Dataset excerpts
..........
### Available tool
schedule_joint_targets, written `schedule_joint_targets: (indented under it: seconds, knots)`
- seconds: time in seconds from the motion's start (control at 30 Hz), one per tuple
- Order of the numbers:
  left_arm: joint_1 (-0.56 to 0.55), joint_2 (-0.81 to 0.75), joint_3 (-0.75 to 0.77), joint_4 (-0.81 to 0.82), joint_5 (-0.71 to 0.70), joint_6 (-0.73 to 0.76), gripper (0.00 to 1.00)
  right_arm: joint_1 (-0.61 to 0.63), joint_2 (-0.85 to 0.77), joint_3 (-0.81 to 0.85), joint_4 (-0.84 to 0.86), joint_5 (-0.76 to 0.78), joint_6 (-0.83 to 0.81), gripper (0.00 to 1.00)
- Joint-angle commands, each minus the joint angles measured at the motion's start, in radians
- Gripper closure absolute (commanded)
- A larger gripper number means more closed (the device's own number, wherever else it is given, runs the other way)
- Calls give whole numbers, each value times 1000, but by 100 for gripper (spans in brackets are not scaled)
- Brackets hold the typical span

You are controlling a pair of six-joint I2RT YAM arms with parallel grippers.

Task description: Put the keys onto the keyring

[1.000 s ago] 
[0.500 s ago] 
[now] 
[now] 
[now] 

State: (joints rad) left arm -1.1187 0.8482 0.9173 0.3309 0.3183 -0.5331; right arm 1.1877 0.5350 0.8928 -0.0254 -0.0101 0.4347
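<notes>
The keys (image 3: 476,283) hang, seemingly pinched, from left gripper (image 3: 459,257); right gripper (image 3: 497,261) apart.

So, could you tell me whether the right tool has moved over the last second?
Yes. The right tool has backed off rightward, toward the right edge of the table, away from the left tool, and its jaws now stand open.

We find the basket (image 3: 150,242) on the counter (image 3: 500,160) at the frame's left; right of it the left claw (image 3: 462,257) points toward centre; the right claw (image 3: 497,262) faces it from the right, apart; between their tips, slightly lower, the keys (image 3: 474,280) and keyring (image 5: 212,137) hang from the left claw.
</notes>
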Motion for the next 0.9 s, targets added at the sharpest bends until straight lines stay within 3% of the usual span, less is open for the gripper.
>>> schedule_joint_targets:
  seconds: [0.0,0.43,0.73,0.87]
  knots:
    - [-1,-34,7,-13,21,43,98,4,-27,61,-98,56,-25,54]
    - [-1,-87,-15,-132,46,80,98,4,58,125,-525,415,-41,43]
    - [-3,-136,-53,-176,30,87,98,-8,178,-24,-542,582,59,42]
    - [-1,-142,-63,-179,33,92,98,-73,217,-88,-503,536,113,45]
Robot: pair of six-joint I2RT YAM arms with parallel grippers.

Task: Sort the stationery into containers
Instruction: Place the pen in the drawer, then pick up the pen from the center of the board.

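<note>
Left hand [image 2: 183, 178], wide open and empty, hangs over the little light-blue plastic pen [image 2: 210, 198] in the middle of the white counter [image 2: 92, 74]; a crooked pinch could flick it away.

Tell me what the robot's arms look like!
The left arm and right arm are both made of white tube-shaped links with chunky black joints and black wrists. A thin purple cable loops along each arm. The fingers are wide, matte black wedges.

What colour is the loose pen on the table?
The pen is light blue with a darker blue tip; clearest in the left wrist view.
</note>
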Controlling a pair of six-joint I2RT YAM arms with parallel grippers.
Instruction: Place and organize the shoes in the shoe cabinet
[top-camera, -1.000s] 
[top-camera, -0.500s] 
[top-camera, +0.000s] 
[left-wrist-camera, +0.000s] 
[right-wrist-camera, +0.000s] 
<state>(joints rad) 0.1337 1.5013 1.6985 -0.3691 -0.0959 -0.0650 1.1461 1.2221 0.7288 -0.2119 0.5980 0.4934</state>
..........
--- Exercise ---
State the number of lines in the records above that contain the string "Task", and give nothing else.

--- Written solution ---
2